The NHS is wasting £1 billion a year, or around 12% of its procurement budget, through paying vastly different amounts for the same products, new statistics reveal.
The findings come from a new database on NHS expenditures set up by NHS Shared Business Services, a partnership between the NHS and Steria which provides finance and accounting, payroll services and e-procurement, to NHS organisations.
Giving examples of the widely different amounts which NHS Trusts are paying for the same products, NHS SBS managing director John Neilson pointed to up to 19 different prices for the same pacemaker, and 22 different prices for a surgical tool. These inconsistencies range right across the NHS, from GP practices to Foundation Trusts, he added.
Commenitng on the findings, Ira Gaberman, a partner at global strategy consultants AT Kearmey, said the NHS has “a long way to go” to best-practice procurement operations, and a mixed track record of adopting the changes needed to realise the billions in savings that could be captured and re-invested in patient care.
Bringing the buying power of the NHS into contract price negotiations is the easiest first step, and only part of the answer, but there is “an unhealthy view” that contract price improvements equates to procurement excellence, he says. “Bigger savings require use of other market levers such as rationalisation and standardization, while reducing the complexity of the supply chain and better management of inventory stock would deliver even further savings,” he says.
Mr Gaberman also points out that that there is often great reluctance to have the clinical discussions necessary for those measures to be accepted and employed in individual organizations, because of the belief that clinicians would not accept them. However, he adds, that view is a “myth.”
“There is a convincing record outside the NHS of gaining clinical consensus on medical equipment and supplies, and of better management of the supply chain. These are transferring large amounts of money from equipment and supplies providers back into clinical care. The solutions exist and are ready for NHS application.

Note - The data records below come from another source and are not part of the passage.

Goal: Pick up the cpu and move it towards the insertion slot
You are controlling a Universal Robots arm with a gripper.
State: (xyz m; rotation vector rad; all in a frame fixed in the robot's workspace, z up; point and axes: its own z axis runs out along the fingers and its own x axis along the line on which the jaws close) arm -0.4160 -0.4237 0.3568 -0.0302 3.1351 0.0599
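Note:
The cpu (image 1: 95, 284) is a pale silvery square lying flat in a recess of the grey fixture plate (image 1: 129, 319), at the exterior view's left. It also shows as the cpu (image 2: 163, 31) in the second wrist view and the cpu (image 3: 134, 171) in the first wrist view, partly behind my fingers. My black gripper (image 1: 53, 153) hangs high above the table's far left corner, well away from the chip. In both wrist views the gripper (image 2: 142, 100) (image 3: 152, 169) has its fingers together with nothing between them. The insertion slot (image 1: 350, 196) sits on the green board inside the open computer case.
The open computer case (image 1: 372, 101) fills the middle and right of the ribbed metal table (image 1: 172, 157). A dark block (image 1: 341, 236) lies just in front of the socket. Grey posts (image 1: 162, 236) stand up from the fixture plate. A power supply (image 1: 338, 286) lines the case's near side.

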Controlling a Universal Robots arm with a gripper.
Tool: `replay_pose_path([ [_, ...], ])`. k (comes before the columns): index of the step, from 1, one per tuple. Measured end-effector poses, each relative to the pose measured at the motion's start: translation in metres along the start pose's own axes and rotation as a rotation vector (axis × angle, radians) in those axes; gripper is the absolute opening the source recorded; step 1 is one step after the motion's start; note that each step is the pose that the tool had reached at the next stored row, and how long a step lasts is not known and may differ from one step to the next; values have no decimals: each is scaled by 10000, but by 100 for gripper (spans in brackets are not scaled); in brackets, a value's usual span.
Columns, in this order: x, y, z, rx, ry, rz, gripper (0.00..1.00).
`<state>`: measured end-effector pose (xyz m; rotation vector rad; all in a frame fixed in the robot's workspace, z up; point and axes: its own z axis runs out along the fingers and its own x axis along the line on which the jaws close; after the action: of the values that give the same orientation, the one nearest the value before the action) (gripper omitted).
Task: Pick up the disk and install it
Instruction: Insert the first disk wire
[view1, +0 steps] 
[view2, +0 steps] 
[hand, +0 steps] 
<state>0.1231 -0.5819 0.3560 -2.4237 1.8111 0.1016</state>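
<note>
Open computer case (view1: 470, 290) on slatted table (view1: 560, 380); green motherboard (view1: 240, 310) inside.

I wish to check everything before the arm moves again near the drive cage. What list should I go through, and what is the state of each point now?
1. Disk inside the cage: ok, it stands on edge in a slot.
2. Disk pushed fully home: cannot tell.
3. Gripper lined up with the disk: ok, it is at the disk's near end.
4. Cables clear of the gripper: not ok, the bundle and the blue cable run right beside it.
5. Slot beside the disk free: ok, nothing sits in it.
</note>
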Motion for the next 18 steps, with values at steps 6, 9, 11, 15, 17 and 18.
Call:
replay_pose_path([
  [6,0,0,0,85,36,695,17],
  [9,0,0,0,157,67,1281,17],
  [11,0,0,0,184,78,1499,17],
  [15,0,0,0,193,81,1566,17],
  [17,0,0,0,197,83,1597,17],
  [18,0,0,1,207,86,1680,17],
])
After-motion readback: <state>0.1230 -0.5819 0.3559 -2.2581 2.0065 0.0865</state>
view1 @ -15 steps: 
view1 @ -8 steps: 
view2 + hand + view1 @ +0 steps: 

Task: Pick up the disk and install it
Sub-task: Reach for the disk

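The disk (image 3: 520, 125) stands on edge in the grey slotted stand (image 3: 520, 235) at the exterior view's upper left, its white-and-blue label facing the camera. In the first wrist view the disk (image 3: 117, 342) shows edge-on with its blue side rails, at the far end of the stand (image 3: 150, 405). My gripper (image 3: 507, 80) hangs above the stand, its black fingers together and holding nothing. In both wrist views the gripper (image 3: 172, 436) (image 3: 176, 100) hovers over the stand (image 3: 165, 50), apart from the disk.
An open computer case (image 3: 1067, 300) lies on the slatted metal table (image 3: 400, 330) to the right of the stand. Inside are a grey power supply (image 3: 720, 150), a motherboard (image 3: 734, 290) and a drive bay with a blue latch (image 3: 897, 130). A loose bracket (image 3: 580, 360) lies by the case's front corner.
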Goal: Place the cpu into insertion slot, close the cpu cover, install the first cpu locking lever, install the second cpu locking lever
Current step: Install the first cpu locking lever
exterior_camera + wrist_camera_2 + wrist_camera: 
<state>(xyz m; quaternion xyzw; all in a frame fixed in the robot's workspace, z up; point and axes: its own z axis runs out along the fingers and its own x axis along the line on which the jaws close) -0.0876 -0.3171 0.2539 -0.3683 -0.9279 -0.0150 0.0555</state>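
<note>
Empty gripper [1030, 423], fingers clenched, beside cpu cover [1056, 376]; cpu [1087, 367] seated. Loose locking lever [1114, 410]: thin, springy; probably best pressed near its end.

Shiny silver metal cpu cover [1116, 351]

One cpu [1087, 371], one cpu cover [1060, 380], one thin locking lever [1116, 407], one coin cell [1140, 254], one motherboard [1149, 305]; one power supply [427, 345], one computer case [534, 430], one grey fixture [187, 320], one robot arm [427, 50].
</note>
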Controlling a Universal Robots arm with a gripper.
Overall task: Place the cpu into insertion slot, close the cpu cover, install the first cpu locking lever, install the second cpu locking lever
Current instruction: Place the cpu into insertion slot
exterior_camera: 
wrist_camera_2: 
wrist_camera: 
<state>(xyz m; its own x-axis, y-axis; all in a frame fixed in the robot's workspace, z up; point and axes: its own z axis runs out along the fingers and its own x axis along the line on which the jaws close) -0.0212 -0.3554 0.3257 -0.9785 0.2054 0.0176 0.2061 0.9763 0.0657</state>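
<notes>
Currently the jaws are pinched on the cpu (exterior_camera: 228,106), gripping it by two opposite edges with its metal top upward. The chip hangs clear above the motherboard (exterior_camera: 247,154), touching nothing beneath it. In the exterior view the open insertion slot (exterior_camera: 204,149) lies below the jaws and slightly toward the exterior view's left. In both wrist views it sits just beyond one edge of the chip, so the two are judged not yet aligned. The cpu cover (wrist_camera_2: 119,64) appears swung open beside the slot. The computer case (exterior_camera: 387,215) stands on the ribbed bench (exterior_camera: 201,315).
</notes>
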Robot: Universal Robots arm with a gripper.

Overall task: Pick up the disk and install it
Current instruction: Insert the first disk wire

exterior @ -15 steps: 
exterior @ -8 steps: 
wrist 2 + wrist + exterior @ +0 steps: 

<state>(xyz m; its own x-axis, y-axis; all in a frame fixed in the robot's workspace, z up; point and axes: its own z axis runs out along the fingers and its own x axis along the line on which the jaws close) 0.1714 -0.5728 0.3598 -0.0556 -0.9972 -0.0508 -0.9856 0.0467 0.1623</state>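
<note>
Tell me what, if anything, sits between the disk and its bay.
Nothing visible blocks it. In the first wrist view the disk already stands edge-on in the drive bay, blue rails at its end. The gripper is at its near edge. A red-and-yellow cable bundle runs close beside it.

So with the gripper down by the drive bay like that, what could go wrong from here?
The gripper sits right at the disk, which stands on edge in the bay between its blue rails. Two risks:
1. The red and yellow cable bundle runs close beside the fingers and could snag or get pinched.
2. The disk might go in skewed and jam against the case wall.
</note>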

Current efforts will not get there,” he says.
Mr Neilson has also suggested that the NHS could save millions of pounds by outsourcing call centres for GP and hospital appointments to India, where a certain amount of administration work for NHS Trusts is already being done. However, such proposals have been opposed by patient groups and the NHS Confederation, who point to patient confidentiality issues and the undesirability of taking jobs away from the UK.
Mr Gaberman is also cautious. “Offshoring NHS activities might save money, but other options exist which could and should gain more political backing, especially at local level,” he says.
Currently, there is a dearth of shared services within the NHS in areas ripe for collaborative solutions - corporate functions are obvious candidates here, he says - and clinical support services should also be addressed. While pathology receives a lot of media attention as a result of Lord Carter’s review of NHS pathology services in England in 2008, elements of imaging, pharmacy and other support services should equally be shared to improve quality and capture efficiencies, he suggests.
Moreover, shared provision of clinical front-line services to enable clinical scale and leveraged scare expertise should also be occurring with far more frequency, although organisational boundaries and local politics often prevent such solutions.
“In the NHS, these solutions are considered ‘bold’ and ‘risky’. They are not. They are standard, viable options that should be considered and put in place with far greater frequency,” says Mr Gaberman.